Ciampi irritato per la mossa del premier
Marzio Breda su Corriere.it 13 aprile 2006
Il Cavaliere si sarebbe spinto a ventilare l'ipotesi di un decreto-legge
Il capo dello Stato ha ascoltato la contestazione di Berlusconi sbigottito: è l'opposto della «ripresa del dialogo»
Una giornata cominciata male e finita peggio, per Ciampi. Molto peggio di quanto potesse mai immaginare. Con Berlusconi che contesta la sua certificazione della «regolarità del voto» (certificazione maturata dopo contatti con il ministro degli Interni) e che materializza l'incubo di brogli, «tanti brogli unidirezionali» a vantaggio del centrosinistra. E che arriva a chiedere il riesame dei verbali di sessantamila sezioni, oltre un milione di schede. Una sfida pesantissima che, oltre a mettere in dubbio il risultato delle urne, rischia di avvelenare a morte un mondo politico già da mesi con la bava alla bocca. Una prova di forza che il presidente della Repubblica ascolta sbigottito fin quasi all'afasia, perché è un genere di contestazione che getta un'ombra cupissima sulla stessa credibilità democratica del Paese. Proprio l'opposto della «reciproca legittimazione» e della «ripresa del dialogo» che dal Quirinale continua a esortare con uno sforzo ormai inutile.

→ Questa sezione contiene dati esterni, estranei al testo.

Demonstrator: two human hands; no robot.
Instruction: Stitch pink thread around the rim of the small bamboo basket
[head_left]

Di più: secondo fonti di governo, il Cavaliere si sarebbe spinto a ventilare l'ipotesi di un decreto-legge, che Ciampi dovrebbe avallare, per consentire la verifica straordinaria, voto per voto. Non si sa quale sia stata la risposta del capo dello Stato a una simile, fantomatica, pretesa. Anche perché esistono comunque degli organi preposti a questo genere di controlli. Vale a dire, oltre alla magistratura, la Giunta parlamentare per la validazione degli eletti, che sarà però operativa solo con l'insediamento delle nuove Camere. Ecco la via ordinaria, la sola che Ciampi avrebbe davvero indicato al premier uscente come percorribile. Chiudendo il discorso piuttosto bruscamente.

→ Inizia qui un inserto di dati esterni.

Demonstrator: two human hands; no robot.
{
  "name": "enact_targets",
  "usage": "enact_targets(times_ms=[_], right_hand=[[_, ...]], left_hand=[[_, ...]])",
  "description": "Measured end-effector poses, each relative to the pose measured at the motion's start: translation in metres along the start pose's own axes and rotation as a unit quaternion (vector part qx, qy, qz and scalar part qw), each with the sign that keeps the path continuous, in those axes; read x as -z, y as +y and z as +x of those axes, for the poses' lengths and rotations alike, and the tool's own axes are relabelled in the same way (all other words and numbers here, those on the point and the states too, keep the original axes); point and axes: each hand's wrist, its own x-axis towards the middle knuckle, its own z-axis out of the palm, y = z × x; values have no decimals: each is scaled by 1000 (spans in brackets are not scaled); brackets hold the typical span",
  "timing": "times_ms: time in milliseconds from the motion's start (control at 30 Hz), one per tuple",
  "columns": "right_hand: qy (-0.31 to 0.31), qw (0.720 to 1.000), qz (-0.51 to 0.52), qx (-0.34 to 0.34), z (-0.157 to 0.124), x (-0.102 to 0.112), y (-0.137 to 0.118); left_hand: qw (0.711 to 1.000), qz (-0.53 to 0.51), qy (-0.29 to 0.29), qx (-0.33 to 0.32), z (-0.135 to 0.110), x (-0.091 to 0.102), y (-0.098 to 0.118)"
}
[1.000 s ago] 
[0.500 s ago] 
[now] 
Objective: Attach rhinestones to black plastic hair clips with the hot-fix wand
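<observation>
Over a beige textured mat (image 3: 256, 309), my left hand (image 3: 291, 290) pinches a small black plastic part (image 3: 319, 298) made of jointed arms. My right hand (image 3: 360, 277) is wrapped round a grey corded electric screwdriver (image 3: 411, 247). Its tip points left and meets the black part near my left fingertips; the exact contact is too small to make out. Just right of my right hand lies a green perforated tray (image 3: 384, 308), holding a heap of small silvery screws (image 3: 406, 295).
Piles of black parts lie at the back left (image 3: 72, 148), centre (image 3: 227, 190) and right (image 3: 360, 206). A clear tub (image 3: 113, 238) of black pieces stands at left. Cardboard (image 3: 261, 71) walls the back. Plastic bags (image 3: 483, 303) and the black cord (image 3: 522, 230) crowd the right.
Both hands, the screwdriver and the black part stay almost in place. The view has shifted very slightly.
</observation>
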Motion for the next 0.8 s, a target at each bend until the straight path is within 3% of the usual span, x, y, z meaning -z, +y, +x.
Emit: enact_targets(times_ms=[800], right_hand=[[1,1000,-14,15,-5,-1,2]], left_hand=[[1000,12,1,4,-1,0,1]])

Insomma: un mercoledì nero, sul Colle. Cominciato con un pressing su giornali e tv, dove qualche giurista gli spiega che «nessuno capirebbe una stasi di almeno 40 giorni» prima che si formi un governo. Dove gli si obietta che «non ha senso perdere quasi due mesi lasciando il Paese allo sbando». Dove gli si dice addirittura che «sarebbe molto scorretto» se non fosse conferito con urgenza l'incarico a Prodi. E' dunque strattonato da tante parti, non sempre con riguardo, il presidente. Così, comincia la giornata affidando alle agenzie di stampa una nota puntigliosa e infastidita. Nella quale spiega che il percorso per vedere l'investitura di un nuovo premier sarà «inevitabilmente lungo», «costituzionalmente obbligato» da «scadenze e scansioni temporali imprescindibili». Non basta: precisa che i vincoli di prassi e procedure erano «ben noti» al Quirinale, anzi ne erano stati dati ripetuti avvertimenti fin dall'autunno. E' questa l'aria che tira, quando a metà mattina Romano Prodi entra nello studio del capo dello Stato.

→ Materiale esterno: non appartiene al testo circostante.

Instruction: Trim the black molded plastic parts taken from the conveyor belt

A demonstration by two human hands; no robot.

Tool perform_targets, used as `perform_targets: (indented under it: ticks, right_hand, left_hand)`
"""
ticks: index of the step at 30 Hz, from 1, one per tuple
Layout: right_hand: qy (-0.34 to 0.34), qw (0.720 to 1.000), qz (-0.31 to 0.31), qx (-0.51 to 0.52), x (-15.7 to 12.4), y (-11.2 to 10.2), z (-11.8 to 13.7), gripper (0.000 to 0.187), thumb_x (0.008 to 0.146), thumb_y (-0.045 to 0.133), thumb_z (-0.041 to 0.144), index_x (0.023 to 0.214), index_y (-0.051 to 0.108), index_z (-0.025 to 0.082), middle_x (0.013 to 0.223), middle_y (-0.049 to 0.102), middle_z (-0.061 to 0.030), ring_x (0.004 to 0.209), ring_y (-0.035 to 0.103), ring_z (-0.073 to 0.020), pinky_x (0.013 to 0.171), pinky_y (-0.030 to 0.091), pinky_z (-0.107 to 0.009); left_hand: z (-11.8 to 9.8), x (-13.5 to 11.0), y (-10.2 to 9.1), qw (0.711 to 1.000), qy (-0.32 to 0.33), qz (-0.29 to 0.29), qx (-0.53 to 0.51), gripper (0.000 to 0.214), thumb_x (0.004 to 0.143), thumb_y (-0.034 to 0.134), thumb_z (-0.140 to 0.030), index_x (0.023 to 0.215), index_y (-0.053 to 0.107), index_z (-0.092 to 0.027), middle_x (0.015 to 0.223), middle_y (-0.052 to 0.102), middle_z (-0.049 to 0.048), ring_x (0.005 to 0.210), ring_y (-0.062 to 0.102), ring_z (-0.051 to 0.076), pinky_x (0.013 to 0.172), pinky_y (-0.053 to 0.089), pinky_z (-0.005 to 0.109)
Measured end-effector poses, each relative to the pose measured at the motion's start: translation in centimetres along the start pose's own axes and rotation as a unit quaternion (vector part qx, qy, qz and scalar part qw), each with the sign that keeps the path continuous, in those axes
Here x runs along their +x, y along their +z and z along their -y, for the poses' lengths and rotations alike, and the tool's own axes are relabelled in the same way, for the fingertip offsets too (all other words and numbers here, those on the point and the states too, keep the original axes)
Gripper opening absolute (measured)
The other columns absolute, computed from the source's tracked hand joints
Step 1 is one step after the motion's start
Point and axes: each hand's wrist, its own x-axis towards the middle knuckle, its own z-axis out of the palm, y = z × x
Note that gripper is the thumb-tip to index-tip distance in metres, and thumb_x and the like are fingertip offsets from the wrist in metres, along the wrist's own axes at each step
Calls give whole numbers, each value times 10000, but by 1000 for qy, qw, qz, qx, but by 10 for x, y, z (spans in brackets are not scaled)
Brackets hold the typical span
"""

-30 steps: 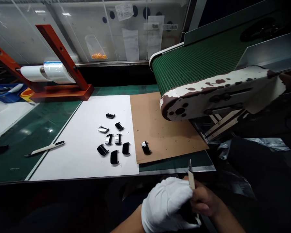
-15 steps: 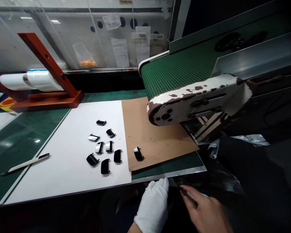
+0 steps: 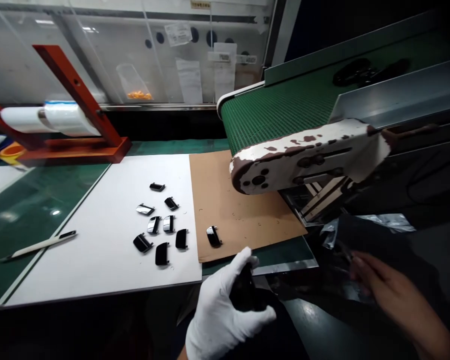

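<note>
My left hand (image 3: 225, 307) wears a white glove and is closed round a small black part (image 3: 243, 292) below the table's front edge. My bare right hand (image 3: 388, 295) reaches out to the right toward crumpled clear plastic (image 3: 360, 235) over a dark mass; its fingers are blurred and partly hidden. Several small glossy black parts (image 3: 159, 222) lie on a white sheet (image 3: 97, 250). One more black part (image 3: 213, 236) rests on the brown cardboard (image 3: 240, 205) near its front edge.
A green conveyor belt (image 3: 285, 107) with a chipped white side plate (image 3: 307, 152) overhangs the cardboard on the right. A red stand (image 3: 71, 145) holds a roll of clear film (image 3: 60, 119) at the back left. A white pen-like tool (image 3: 37, 245) lies on the green mat.
The thin tool my right hand held a second ago is no longer seen. My right hand swung right toward the plastic. My left hand rose toward the table edge with the black part.
</note>
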Motion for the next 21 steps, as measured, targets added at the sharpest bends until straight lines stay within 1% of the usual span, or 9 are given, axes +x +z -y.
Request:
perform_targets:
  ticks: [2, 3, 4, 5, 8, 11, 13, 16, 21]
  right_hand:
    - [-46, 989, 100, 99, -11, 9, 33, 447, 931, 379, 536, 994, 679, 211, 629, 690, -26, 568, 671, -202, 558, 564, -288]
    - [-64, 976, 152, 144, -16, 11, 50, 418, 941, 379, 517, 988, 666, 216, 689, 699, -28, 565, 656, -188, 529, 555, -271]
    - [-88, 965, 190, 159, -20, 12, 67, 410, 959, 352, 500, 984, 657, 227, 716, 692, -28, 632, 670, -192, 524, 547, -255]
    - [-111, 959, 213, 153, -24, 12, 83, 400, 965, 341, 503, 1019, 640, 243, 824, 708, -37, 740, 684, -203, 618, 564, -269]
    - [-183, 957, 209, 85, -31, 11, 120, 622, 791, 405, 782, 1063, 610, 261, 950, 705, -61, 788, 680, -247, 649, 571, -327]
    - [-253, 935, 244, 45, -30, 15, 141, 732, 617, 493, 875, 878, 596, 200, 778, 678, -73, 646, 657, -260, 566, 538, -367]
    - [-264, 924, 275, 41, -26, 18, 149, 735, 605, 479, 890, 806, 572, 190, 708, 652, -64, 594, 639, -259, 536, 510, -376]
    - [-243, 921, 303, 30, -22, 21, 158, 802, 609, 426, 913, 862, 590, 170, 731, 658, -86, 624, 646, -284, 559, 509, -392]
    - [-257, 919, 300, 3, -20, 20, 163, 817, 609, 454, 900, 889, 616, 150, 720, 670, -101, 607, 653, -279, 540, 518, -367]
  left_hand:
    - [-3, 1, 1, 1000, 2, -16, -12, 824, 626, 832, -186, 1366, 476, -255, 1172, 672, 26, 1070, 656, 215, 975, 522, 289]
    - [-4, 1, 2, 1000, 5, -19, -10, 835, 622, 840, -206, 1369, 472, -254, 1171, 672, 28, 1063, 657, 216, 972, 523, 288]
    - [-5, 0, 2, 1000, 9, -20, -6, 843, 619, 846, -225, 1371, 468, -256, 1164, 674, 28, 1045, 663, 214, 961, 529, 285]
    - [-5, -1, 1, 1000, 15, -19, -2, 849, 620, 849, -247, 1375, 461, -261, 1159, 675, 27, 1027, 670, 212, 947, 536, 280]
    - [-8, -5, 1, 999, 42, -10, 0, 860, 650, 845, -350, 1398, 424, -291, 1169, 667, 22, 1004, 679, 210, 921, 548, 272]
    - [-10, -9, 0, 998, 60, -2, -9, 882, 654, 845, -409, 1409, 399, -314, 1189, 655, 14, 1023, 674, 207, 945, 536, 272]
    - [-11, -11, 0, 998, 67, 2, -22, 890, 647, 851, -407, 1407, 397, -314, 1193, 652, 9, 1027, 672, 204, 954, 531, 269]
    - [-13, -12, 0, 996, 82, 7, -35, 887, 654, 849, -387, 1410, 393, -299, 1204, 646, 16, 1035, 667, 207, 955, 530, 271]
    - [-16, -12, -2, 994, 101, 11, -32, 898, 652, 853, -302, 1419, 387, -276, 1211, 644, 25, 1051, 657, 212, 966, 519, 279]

Il leader del centrosinistra ha l'ansia di mettersi all'opera. Sa già che Ciampi intende passare la mano al proprio successore, per quanto riguarda il primo esecutivo dell'undicesima legislatura. Eppure non rinuncia a qualche tentativo per evitare che Berlusconi rimanga fino a giugno in stand by a Palazzo Chigi. Non gli propone una corsa contro il tempo, ma si dichiara fiducioso che certi passaggi potrebbero essere accelerati. L'insediamento delle Assemblee, con relativi adempimenti, potrebbe essere chiuso entro il 5 maggio. Ciò che aprirebbe una «finestra» temporale sufficiente a un incarico rapido. Ancora (ma questa è una ricostruzione forse interessata, prima veicolata e poi smentita dallo stesso Prodi), parrebbe che abbia ipotizzato di anticipare di qualche giorno l'avvio del voto per il nuovo capo dello Stato, passando dal 13 maggio previsto al 7 - 8, e magari di far convergere subito le preferenze sul suo nome per un bis. Nessuna esplicita offerta di ricandidatura, solo una mezza avance — condita da un «ti trovo in forma, sei un giovanotto» — che Ciampi avrebbe lasciato cadere.